▶ _What you are asked to do_
Return only what lies between the first line of the entries and the line containing "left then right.", both lines included.

▶ _Dataset records_
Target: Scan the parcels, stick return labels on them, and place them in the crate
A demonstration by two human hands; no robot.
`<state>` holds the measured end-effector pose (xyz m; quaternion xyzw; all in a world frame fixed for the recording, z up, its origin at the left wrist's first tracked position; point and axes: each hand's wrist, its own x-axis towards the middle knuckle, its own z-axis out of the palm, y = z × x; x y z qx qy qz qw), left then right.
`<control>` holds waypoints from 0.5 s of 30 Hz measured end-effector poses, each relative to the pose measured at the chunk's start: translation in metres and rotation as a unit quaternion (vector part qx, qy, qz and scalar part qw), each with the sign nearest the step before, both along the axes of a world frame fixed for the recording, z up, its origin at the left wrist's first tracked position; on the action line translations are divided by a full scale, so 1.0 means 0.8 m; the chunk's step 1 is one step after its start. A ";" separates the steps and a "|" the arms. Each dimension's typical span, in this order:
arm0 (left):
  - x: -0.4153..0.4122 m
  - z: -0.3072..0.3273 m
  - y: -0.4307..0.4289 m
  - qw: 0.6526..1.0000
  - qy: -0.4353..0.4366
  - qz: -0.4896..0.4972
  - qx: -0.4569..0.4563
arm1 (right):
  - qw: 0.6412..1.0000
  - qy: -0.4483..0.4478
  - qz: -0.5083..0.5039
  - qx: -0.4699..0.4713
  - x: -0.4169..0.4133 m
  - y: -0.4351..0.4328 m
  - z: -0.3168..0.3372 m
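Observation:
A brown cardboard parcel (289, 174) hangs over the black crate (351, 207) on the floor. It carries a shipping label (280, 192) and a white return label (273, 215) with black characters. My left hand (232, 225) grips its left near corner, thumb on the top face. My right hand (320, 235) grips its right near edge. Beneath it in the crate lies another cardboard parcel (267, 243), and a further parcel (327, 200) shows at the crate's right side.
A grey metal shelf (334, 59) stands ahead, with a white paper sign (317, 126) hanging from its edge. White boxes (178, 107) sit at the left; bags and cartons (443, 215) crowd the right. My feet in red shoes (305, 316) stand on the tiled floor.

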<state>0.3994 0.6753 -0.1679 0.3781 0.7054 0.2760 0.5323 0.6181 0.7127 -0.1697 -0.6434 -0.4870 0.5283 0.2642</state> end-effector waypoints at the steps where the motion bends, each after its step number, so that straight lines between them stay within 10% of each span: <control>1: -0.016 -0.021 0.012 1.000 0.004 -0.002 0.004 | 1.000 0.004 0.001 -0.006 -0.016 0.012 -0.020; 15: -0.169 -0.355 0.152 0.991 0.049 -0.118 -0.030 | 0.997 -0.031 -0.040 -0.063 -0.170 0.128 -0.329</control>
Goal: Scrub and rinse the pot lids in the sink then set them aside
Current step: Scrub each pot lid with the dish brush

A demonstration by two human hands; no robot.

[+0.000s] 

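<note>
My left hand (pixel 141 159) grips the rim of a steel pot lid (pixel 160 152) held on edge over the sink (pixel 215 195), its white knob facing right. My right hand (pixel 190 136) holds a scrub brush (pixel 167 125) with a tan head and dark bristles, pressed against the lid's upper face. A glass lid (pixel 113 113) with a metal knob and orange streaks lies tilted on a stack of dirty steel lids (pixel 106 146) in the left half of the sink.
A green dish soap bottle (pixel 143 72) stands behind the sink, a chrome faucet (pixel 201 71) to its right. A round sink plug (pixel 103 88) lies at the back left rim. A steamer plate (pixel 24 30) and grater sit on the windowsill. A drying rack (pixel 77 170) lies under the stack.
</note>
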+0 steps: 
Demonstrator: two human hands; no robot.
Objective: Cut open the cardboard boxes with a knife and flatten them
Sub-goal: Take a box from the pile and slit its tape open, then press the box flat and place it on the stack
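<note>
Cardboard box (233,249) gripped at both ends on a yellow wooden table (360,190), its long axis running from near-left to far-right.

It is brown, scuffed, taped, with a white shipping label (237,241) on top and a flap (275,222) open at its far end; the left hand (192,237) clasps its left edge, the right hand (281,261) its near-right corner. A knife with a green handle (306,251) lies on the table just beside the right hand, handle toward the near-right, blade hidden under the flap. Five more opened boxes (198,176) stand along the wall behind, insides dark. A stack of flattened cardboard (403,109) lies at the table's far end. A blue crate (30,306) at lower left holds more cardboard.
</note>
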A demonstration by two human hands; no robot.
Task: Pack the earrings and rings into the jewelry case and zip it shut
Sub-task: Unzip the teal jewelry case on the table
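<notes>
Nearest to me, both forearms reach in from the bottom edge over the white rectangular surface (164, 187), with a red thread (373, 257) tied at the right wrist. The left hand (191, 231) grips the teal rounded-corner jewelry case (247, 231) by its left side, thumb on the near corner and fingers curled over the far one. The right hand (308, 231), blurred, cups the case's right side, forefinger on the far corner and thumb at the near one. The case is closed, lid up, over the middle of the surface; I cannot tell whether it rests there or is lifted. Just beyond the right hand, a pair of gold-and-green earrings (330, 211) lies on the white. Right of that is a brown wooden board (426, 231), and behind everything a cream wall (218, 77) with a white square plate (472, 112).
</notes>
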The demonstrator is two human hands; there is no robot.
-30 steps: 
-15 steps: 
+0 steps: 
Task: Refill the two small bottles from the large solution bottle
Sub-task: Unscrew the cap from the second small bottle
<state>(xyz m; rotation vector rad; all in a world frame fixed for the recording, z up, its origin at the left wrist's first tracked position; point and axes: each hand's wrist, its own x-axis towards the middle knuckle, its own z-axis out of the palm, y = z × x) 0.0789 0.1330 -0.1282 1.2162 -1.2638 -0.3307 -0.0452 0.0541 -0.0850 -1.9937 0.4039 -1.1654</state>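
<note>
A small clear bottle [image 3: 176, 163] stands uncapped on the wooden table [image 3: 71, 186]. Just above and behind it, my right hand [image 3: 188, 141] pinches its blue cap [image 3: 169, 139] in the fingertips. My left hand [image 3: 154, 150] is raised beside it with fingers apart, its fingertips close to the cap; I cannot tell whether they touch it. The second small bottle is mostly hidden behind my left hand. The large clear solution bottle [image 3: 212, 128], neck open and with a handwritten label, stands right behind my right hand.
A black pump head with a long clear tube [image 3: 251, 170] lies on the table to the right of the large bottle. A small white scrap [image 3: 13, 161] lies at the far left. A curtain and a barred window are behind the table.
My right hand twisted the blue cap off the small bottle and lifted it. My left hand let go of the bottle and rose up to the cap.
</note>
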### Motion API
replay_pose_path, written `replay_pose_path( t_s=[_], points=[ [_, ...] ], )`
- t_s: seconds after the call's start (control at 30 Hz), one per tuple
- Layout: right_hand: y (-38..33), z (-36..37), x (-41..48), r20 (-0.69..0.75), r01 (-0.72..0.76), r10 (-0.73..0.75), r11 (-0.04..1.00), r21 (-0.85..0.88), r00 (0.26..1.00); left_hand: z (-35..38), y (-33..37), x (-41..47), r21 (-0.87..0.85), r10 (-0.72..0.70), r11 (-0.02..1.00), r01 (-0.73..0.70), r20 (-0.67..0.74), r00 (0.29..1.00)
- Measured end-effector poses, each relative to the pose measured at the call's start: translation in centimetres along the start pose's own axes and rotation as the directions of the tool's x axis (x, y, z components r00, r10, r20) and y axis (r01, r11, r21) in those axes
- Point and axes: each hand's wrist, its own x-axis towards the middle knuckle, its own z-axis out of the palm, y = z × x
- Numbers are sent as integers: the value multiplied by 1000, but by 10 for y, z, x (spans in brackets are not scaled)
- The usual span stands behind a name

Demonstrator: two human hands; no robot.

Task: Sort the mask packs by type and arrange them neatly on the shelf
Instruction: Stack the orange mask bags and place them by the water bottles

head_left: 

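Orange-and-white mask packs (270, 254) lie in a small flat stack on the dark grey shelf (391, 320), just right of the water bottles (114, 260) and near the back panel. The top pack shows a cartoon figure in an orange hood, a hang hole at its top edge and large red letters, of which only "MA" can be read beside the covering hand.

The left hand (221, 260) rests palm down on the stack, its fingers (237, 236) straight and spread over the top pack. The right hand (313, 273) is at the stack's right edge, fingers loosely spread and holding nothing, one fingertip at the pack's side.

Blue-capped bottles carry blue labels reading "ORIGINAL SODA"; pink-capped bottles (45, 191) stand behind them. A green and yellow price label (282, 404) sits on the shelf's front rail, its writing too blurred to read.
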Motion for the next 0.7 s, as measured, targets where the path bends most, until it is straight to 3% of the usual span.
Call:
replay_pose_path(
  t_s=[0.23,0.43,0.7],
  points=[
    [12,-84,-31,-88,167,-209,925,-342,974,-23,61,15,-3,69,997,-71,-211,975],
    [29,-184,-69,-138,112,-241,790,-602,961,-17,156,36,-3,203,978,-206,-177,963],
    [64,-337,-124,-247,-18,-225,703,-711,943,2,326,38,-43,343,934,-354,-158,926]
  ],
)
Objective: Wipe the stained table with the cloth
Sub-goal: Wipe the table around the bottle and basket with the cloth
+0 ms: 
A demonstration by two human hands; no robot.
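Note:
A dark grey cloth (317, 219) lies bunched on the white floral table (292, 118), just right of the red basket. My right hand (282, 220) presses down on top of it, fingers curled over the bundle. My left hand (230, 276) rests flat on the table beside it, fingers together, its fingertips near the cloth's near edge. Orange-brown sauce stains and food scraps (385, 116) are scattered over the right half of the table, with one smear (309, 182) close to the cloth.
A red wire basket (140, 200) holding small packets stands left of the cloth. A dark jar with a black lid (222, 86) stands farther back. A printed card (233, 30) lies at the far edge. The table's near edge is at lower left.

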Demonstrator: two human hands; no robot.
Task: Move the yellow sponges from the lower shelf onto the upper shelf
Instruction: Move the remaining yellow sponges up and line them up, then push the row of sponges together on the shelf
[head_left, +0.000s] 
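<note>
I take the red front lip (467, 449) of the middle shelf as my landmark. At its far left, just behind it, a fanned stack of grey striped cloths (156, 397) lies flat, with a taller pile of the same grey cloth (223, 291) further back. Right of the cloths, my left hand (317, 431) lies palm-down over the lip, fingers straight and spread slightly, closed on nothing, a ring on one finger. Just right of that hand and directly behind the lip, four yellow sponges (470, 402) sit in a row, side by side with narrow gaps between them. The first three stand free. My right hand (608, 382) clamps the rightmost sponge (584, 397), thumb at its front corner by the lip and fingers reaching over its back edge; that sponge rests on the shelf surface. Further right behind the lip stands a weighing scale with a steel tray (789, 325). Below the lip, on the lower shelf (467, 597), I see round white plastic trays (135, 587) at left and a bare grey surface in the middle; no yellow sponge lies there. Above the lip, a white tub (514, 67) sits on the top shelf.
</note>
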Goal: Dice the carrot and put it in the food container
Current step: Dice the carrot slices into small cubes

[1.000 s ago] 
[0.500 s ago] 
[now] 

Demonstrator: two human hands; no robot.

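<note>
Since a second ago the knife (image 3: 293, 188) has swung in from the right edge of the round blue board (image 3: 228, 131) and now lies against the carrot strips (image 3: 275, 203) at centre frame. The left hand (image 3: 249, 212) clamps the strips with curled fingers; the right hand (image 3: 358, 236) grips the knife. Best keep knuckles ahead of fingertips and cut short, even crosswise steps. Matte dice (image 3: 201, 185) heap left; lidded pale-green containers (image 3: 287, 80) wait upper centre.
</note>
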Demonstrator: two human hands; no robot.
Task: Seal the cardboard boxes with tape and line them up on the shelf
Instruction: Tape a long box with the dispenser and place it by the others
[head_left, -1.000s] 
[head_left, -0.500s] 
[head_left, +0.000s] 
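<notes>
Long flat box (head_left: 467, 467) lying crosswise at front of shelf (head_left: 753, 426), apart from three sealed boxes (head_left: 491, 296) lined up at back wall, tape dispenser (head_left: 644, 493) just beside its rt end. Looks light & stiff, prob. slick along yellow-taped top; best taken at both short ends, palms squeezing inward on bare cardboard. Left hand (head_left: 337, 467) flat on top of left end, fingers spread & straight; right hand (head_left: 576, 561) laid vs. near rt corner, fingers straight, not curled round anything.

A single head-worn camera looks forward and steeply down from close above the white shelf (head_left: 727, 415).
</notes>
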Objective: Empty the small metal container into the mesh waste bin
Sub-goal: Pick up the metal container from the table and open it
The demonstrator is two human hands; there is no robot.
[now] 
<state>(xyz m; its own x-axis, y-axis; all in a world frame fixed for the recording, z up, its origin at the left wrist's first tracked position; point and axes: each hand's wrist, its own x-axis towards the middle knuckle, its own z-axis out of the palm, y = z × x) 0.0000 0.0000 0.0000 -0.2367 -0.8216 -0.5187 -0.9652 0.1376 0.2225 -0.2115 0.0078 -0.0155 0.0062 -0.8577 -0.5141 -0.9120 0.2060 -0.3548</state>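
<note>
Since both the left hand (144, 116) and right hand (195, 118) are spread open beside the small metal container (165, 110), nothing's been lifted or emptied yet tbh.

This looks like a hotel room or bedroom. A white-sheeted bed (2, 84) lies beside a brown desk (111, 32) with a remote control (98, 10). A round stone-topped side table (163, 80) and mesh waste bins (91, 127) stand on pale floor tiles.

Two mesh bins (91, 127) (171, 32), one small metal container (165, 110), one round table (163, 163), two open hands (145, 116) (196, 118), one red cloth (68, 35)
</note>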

▶ _Exercise response_
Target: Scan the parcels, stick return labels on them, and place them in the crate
A demonstration by two human hands; no robot.
`<state>` holds the measured end-effector pose (xyz m; quaternion xyzw; all in a world frame fixed for the recording, z up, its origin at the left wrist's first tracked position; point and axes: each hand's wrist, its own x-axis towards the middle knuckle, its own z-axis out of the palm, y = z × x; x y z qx qy qz qw), left then right.

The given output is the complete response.